**What the task asks:** Retype the whole listing that follows, line for line.

**Available data:**
•••••

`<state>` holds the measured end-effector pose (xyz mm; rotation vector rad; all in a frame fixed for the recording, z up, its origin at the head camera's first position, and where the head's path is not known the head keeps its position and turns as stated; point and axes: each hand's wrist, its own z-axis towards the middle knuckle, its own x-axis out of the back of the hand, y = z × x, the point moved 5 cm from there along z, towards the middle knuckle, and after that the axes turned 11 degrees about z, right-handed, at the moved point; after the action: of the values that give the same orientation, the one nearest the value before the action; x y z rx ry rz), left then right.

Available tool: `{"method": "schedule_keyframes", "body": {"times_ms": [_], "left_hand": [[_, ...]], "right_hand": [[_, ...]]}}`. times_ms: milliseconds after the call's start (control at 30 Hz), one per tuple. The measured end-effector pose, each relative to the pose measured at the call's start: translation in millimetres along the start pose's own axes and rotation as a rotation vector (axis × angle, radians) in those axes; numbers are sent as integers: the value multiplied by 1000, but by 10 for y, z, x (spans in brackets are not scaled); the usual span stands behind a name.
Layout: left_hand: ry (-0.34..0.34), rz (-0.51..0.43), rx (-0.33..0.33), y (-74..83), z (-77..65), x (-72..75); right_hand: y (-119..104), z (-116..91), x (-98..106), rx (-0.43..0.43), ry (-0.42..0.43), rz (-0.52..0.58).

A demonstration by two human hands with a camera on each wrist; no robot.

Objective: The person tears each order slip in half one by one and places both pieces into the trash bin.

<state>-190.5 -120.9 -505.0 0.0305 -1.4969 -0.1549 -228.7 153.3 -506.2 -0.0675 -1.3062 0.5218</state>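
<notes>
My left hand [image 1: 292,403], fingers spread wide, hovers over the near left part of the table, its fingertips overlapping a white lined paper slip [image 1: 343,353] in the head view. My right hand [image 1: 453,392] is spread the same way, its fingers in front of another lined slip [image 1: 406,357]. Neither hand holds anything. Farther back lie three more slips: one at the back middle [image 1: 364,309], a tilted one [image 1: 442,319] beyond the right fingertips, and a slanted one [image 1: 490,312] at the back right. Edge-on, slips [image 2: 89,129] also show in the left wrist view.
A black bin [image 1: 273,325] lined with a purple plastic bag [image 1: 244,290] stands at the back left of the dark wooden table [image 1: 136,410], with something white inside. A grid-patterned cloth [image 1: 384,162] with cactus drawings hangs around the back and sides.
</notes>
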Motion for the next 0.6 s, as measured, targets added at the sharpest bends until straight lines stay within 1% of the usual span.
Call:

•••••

**Result:**
`<state>` holds the measured end-effector pose (xyz mm; rotation vector rad; all in a frame fixed for the recording, z up, its origin at the head camera's first position, and where the head's path is not known the head keeps its position and turns as stated; point and axes: each hand's wrist, its own z-axis towards the middle knuckle, its own x-axis out of the back of the hand, y = z × x, the point moved 5 cm from there along z, towards the middle knuckle, and after that the axes turned 11 degrees about z, right-handed, at the moved point; after the action: of the values that give the same orientation, the one nearest the value before the action; x y z rx ry rz), left then right.

Available tool: `{"method": "schedule_keyframes", "body": {"times_ms": [_], "left_hand": [[_, ...]], "right_hand": [[_, ...]]}}`. times_ms: milliseconds after the call's start (control at 30 Hz), one per tuple. The measured end-effector pose, each relative to the pose measured at the call's start: translation in millimetres along the start pose's own axes and rotation as a rotation vector (axis × angle, radians) in those axes; numbers are sent as integers: the value multiplied by 1000, but by 10 for y, z, x (spans in brackets are not scaled); the usual span stands behind a name.
Layout: left_hand: ry (-0.34..0.34), rz (-0.51..0.43), rx (-0.33..0.33), y (-74..83), z (-77..65), x (-72..75); right_hand: y (-119..104), z (-116..91), x (-98..106), rx (-0.43..0.43), ry (-0.42..0.43), rz (-0.52..0.58).

A demonstration by two human hands with a camera on each wrist; no robot.

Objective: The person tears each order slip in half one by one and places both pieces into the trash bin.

<state>-190.5 -120.9 -505.0 0.0305 -1.4969 -0.1549 -228.7 153.3 -506.2 -0.0675 -1.3062 0.5218</state>
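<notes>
My left hand [image 1: 292,403], fingers spread wide, hovers over the near left part of the table, its fingertips overlapping a white lined paper slip [image 1: 343,353] in the head view. My right hand [image 1: 453,392] is spread the same way, its fingers in front of another lined slip [image 1: 406,357]. Neither hand holds anything. Farther back lie three more slips: one at the back middle [image 1: 364,309], a tilted one [image 1: 442,319] beyond the right fingertips, and a slanted one [image 1: 490,312] at the back right. Edge-on, slips [image 2: 89,129] also show in the left wrist view.
A black bin [image 1: 273,325] lined with a purple plastic bag [image 1: 244,290] stands at the back left of the dark wooden table [image 1: 136,410], with something white inside. A grid-patterned cloth [image 1: 384,162] with cactus drawings hangs around the back and sides.
</notes>
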Motion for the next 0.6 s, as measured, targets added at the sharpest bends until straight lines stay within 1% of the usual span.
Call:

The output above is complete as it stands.